• EXERCISE: Every line below containing the word "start" should be found and copied.

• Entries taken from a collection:
=-=-=-=-=

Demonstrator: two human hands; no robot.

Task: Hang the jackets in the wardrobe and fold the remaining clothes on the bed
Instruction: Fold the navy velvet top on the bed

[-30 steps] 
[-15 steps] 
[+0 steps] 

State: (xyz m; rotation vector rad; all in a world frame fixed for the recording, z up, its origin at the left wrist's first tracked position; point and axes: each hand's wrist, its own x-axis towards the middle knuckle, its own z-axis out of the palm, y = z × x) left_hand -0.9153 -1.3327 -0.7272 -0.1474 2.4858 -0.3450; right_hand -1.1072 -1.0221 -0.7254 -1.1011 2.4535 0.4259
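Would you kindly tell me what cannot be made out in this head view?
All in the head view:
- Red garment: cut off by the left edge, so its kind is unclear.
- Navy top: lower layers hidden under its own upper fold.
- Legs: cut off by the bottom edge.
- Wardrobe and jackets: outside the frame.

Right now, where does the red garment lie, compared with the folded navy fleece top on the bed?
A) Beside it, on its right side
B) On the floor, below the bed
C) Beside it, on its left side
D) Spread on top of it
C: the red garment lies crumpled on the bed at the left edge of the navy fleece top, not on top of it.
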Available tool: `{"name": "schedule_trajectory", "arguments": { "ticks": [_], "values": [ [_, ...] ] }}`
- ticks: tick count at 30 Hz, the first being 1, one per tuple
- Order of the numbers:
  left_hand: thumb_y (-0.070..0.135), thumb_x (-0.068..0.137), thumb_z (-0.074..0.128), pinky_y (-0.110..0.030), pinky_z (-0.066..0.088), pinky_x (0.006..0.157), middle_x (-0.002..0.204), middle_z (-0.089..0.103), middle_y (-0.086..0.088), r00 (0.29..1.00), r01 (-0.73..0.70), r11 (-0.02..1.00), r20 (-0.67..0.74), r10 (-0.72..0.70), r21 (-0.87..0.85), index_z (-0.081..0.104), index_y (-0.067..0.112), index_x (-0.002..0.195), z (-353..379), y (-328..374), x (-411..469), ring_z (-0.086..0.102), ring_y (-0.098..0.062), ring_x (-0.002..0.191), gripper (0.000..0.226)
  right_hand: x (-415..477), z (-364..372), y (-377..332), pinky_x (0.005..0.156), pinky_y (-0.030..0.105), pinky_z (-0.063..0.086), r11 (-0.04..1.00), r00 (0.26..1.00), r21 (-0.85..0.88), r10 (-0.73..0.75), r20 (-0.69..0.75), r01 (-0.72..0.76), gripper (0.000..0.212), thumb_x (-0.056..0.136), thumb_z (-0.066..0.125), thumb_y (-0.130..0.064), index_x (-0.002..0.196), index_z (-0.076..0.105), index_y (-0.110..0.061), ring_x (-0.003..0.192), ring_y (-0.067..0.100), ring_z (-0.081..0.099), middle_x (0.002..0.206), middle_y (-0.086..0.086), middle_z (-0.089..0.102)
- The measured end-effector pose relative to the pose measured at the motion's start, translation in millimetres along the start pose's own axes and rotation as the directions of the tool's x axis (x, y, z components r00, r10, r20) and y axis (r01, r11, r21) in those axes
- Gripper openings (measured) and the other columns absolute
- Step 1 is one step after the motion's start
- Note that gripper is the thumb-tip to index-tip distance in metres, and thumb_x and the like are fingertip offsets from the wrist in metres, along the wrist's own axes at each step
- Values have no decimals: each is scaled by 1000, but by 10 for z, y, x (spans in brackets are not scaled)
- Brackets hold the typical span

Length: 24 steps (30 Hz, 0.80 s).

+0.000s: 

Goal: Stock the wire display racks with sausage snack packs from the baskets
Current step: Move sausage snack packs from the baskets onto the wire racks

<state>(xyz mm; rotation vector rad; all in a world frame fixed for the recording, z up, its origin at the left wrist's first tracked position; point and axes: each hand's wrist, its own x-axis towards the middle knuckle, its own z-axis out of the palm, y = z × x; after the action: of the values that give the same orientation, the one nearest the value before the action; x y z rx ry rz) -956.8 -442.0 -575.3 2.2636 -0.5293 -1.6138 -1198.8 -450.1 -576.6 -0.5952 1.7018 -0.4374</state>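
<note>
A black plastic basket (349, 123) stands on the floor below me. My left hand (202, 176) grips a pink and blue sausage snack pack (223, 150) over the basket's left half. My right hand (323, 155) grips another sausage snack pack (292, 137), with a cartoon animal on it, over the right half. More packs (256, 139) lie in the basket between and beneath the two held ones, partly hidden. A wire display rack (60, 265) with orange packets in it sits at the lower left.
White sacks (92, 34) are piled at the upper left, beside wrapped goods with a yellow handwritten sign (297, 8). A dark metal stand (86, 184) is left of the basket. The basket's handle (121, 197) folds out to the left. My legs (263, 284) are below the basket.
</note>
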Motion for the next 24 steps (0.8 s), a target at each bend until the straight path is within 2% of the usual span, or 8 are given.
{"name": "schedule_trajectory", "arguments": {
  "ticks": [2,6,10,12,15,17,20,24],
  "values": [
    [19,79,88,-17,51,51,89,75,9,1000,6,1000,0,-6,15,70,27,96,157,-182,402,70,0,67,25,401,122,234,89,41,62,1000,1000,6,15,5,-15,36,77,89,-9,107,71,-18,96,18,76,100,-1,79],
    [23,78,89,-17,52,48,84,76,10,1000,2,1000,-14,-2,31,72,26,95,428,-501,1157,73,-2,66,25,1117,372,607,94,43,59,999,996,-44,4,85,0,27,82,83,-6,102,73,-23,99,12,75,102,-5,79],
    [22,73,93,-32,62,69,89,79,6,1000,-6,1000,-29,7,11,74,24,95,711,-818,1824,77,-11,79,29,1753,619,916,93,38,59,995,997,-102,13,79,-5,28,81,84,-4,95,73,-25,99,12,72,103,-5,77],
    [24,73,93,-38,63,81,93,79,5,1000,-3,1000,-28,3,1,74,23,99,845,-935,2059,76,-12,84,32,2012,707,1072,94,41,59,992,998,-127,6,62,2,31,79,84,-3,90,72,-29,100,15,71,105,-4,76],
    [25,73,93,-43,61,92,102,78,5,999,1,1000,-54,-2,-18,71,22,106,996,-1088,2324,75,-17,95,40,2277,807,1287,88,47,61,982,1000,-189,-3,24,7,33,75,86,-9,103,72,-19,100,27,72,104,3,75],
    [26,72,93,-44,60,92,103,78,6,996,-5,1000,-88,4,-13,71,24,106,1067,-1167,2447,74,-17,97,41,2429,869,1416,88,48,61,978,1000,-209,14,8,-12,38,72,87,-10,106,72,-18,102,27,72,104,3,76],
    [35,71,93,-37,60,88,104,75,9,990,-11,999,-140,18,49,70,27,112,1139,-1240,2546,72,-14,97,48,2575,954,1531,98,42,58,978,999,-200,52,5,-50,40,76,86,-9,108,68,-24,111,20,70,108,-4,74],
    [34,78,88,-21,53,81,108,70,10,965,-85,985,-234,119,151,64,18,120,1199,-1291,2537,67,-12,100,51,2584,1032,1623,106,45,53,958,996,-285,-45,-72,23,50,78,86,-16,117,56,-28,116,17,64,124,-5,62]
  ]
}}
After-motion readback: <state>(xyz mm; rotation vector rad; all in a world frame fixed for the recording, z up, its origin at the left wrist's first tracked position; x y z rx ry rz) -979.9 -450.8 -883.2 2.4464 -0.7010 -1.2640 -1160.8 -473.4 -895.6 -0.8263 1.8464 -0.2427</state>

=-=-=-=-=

• OUTPUT BELOW:
- The measured end-effector pose relative to the pose measured at the motion's start, translation in millimetres along the start pose's own axes and rotation as the directions of the tool's x axis (x, y, z components r00, r10, r20) and y axis (r01, r11, r21) in those axes
- Step 1 is one step after the motion's start

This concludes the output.